Hooshyar Khayam & Bamdad Afshar
When Donald Trump withdrew from the Iran nuclear deal in May 2018, one suspects the impact on the ability of independent artists in the country to continue to work internationally was not near the top of his list of priorities (assuming that such a list existed). The ensuing economic sanctions on Iran made life harder still, as did Trump’s travel ban on Iran’s nationals. The situation for Iran’s music industry was dire, with concerts from visiting musicians quickly drying up and international connections for native musicians becoming far more difficult to establish.
One person who was keenly aware of this deterioration was Matthias Koch, a German music promoter who took it upon himself to set up a label specifically to support Iranian artists that have found themselves asphyxiated by the new wave of sanctions. The label – 30M Records – makes its debut this month with the release of a statement album, a collaboration between two oppositional artists that represent the folk traditions of the country’s provincial music on the one hand and the unrestricted possibility of the country’s musical future on the other.

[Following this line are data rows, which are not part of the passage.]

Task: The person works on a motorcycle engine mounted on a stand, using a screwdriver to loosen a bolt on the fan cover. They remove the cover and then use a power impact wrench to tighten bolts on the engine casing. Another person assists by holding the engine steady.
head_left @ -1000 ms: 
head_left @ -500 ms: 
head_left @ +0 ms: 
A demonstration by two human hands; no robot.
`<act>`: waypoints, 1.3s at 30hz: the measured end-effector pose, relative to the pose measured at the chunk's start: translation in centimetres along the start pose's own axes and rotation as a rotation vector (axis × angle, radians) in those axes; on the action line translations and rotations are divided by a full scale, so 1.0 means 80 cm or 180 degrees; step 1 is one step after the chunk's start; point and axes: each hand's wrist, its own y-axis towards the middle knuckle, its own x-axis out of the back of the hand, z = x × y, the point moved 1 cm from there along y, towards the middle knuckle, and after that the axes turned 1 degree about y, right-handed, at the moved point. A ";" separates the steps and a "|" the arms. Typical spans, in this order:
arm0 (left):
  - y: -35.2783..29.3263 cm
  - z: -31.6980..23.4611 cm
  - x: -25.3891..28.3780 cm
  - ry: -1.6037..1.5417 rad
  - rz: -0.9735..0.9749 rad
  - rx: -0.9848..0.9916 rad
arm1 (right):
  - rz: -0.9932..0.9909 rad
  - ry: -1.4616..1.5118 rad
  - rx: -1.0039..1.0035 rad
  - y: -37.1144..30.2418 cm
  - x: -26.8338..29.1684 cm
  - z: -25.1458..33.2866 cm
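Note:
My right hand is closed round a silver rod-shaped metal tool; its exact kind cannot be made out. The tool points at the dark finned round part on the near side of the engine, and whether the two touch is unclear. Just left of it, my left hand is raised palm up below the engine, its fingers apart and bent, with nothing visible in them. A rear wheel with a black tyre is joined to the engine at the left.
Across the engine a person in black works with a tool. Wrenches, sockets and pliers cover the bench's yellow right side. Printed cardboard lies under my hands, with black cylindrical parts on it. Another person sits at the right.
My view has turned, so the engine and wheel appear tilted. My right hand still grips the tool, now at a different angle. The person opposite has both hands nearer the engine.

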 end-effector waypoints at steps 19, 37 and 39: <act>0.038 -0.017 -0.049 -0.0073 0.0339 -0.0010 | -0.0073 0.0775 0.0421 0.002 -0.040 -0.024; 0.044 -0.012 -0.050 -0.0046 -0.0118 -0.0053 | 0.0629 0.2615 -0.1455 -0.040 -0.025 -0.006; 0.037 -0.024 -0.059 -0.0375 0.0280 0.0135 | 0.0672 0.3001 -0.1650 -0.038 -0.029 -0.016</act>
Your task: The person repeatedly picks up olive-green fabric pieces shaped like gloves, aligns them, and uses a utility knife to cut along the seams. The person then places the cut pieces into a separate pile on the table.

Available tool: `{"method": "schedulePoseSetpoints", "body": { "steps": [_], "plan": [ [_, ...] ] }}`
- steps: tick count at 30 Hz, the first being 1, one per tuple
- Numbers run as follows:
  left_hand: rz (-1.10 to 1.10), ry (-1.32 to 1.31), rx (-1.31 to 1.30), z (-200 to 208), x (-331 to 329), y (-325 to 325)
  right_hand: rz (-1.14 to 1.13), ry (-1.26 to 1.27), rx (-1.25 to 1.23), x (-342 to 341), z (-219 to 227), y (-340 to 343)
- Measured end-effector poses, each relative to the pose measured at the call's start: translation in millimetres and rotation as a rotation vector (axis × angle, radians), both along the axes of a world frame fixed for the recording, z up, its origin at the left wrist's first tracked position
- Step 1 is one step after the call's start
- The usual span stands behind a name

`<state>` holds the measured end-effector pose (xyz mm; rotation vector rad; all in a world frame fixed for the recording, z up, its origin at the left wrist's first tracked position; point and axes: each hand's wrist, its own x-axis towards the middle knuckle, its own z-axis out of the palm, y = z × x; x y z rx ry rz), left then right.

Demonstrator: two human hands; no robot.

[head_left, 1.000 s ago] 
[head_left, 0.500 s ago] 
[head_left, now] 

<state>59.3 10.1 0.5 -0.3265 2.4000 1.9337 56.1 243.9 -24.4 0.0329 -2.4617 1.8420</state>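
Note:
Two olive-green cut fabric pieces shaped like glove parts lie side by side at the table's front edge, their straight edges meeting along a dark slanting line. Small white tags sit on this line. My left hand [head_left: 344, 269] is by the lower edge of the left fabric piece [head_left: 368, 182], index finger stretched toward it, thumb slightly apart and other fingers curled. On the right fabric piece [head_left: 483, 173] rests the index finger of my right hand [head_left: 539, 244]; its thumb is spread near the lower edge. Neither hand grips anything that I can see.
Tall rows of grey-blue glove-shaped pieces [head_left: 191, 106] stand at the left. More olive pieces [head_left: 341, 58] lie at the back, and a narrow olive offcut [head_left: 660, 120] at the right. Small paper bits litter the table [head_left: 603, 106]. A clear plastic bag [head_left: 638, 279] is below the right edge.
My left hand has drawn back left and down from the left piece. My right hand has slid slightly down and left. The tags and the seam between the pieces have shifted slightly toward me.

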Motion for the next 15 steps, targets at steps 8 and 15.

Composer and pianist Hooshyar Khayam channels the history of Gwati, a form of music rooted in Baluchistan that is celebrated for its healing, cathartic qualities, while electronic musician Bamdad Afshar is known for his film and theatre compositions that stretch into unmapped areas beyond the ancient plateaus of the region and into the imaginations of its current generations. This first album, titled RAAZ, or ‘Secret’ in Farsi, plays the two sensibilities off against each other with ease, knowing that the best way to celebrate tradition is by proving that it can still be the source of new inspiration.
Khayam’s end of the deal is best exemplified on tracks like ‘Anthology’ and ‘Sha’sh’, in which the core principles are upheld as strings jump and sing, voices pull together in harmony and in the case of the former track, the pace skips almost to a dabke rhythm, as the Gwati healing becomes a therapeutic street party. Khayam’s casual, plaintive piano takes the starring role on ‘Say’, whereas more mournful strings adorn ‘Pa’nj’, before a sharp, squalling atonality befalls them.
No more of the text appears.